Growth factors and feeder cells promote differentiation of human embryonic stem cells into dopaminergic neurons: a novel role for fibroblast growth factor-20.

Human embryonic stem cells (hESCs) are a potential source of dopaminergic neurons for treatment of patients with Parkinson's disease (PD). Dopaminergic neurons can be derived from hESCs and display a characteristic midbrain phenotype. Once transplanted, they can induce partial behavioral recovery in animal models of PD. However, the potential research field faces several challenges that need to be overcome before clinical application of hESCs in a transplantation therapy in PD can be considered. These include low survival of the hESC-derived, grafted dopaminergic neurons after transplantation; unclear functional integration of the grafted neurons in the host brain; and, the risk of teratoma/tumor formation from the transplanted cells. This review is focused on our recent efforts to improve the survival of hESC-dervied dopaminergic neurons. In a recent study, we examined the effect of fibroblast growth factor (FGF)-20 in the differentiation of hESCs into dopaminergic neurons. We supplemented cultures of hESCs with FGF-20 during differentiation on PA6 mouse stromal cells for 3 weeks. When we added FGF-20 the yield of neurons expressing tyrosine hydroxylase increased. We demonstrated that at least part of the effect is contributed by enhanced cell differentiation towards the dopaminergic phenotype as well as reduced cell death. We compare our results with those obtained in other published protocols using different sets of growth factors. Taken together, our data indicate that FGF-20 has potent effects to generate large number of dopaminergic neurons derived from hESCs, which may be useful for hESC-based therapy in PD.

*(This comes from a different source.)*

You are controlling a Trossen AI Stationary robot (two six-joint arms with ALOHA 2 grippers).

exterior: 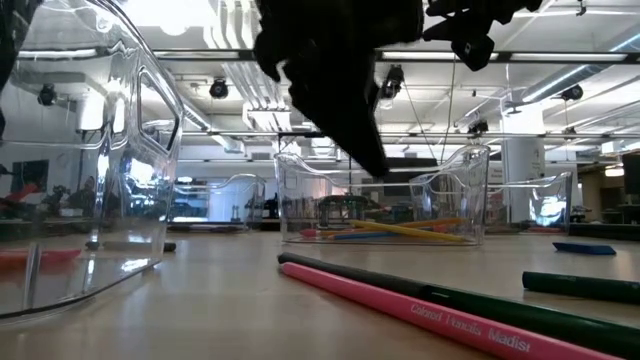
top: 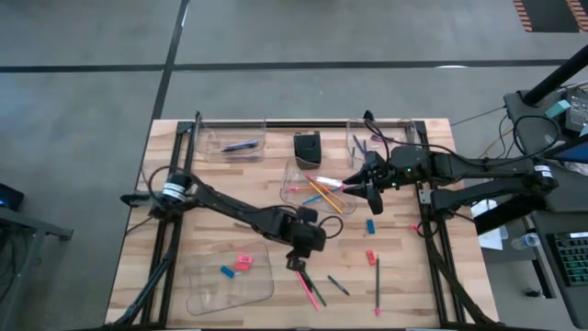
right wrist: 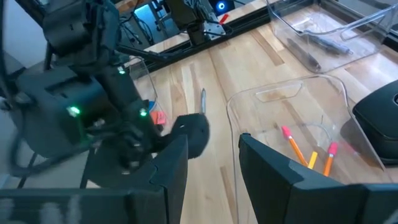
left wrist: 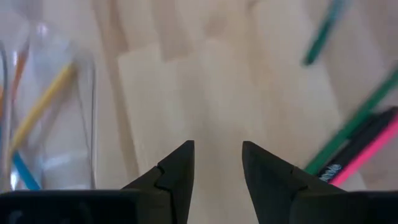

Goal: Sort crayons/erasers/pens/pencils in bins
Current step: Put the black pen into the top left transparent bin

Fibroblast growth factor-20 increases the yield of midbrain dopaminergic neurons derived from human embryonic stem cells.

In the central nervous system, fibroblast growth factor (FGF)-20 has been reported to act preferentially on midbrain dopaminergic neurons. It also promotes the dopaminergic differentiation of stem cells. We have analyzed the effects of FGF-20 on human embryonic stem cells (hESCs) differentiation into dopaminergic neurons. We induced neuronal differentiation of hESCs by co-culturing those with PA6 mouse stromal cells for 3 weeks. When we supplemented the culture medium with FGF-20, the number of tyrosine hydroxylase (TH)-expressing neurons increased fivefold, from 3% to 15% of the hESC-derived cells. The cultured cells also expressed other midbrain dopaminergic markers (PITX3, En1, Msx1, and Aldh1), suggesting that some had differentiated into midbrain dopaminergic neurons. We observed no effect of FGF-20 on the size of the soma area or neurite length of the TH-immunopositive neurons. Regardless of whether FGF-20 had been added or not, 17% of the hESC-derived cells expressed the pan-neuronal marker b-III-Tubulin. The proportion of proliferating cells positive for Ki-67 was also not affected by FGF-20 (7% of the hESC-derived cells). By contrast, after 3 weeks in culture FGF-20 significantly reduced the proportion of cells undergoing cell death, as revealed by immunoreactivity for cleaved caspase-8, Bcl-2 associated X protein (BAX) and cleaved caspase-3 (2.5% to 1.2% of cleaved caspase-3-positive cells out of the hESC-derived cells). Taken together, our results indicate that FGF-20 specifically increases the yield of dopaminergic neurons from hESCs grown on PA6 feeder cells and at least part of this effect is due to a reduction in cell death.